Aim of the task
Up to and including the line that holds "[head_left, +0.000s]", print the data exactly from its first line; do not print the pictures.

======== Information ========

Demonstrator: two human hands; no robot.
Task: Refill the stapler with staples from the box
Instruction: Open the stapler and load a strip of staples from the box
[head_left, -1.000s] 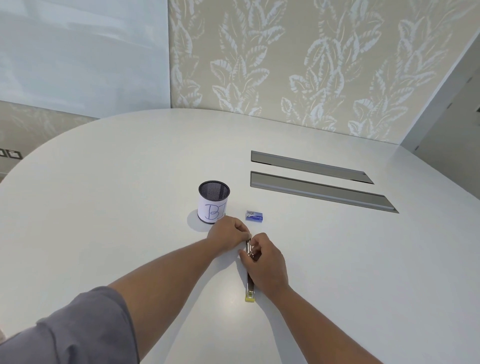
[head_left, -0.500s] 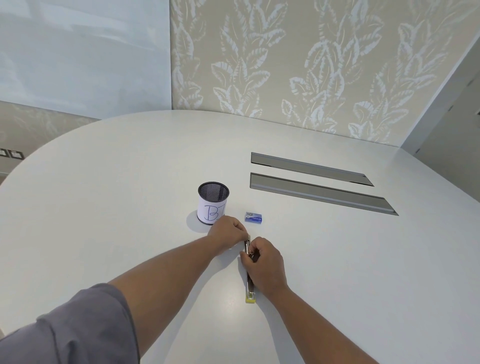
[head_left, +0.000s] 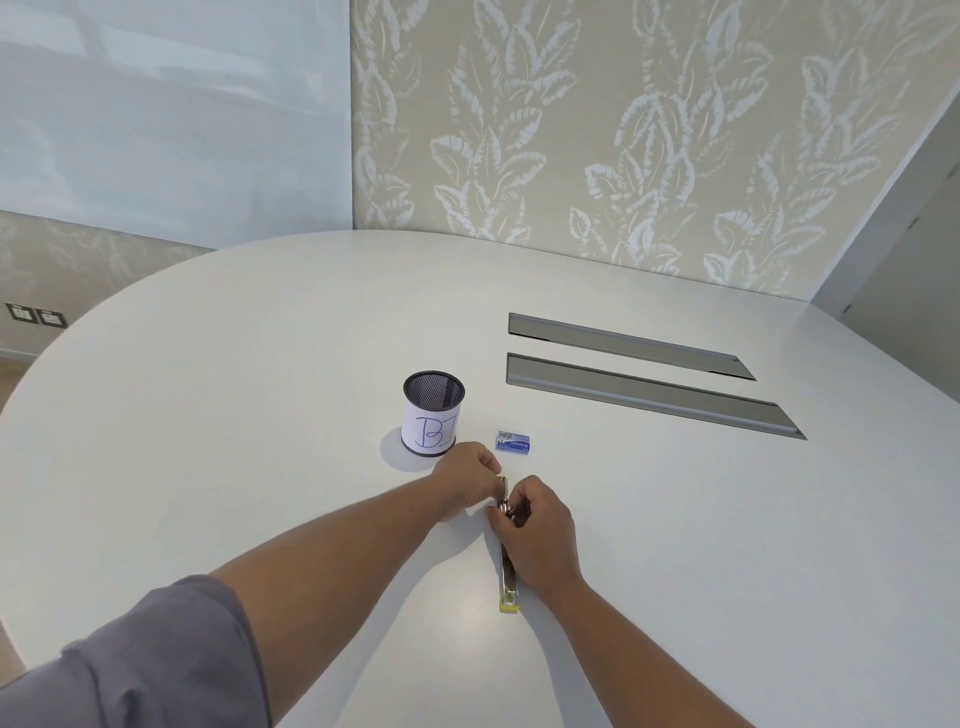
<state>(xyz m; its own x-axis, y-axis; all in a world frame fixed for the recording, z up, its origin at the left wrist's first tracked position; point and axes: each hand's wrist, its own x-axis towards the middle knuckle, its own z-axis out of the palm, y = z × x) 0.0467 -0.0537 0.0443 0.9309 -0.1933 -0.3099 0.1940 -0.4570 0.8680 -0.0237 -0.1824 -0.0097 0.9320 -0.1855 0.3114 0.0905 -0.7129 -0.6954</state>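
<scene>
A long stapler (head_left: 508, 582) with a yellow near end lies opened out flat on the white table (head_left: 260, 415), pointing away from me. My left hand (head_left: 467, 480) grips its far end with closed fingers. My right hand (head_left: 537, 535) covers its middle, fingertips pinched at the metal channel; whether staples are between them is hidden. A small blue staple box (head_left: 514, 441) lies flat just beyond both hands, untouched.
A black mesh pen cup (head_left: 432, 413) with a white label marked "B1" stands left of the staple box, close to my left hand. Two long grey cable slots (head_left: 649, 392) are set into the table at the far right.
Both hands stay on the stapler in almost the same place. No object has moved.
</scene>
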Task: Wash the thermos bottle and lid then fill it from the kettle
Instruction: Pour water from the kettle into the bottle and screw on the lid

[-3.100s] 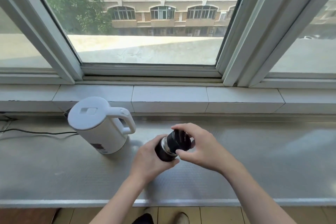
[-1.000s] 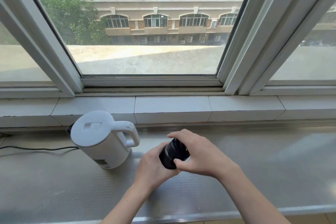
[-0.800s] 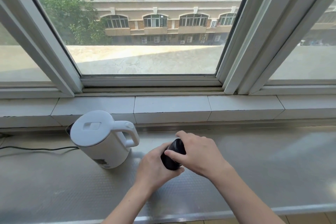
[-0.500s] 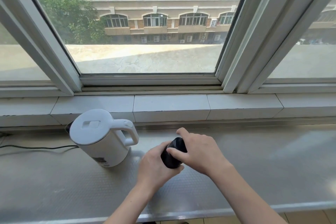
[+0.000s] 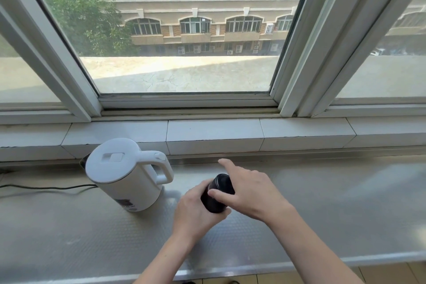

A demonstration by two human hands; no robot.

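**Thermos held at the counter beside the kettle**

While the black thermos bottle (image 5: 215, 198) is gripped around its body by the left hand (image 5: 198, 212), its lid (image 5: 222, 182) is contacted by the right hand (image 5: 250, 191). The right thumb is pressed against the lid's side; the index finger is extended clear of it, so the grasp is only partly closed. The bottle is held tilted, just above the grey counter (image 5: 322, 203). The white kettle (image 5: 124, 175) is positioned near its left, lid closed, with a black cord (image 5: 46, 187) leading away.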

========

Finished exercise
Demonstrator: two human hands; no robot.
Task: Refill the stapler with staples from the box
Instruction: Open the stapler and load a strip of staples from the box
[head_left, -1.000s] 
[head_left, -0.500s] 
[head_left, +0.000s] 

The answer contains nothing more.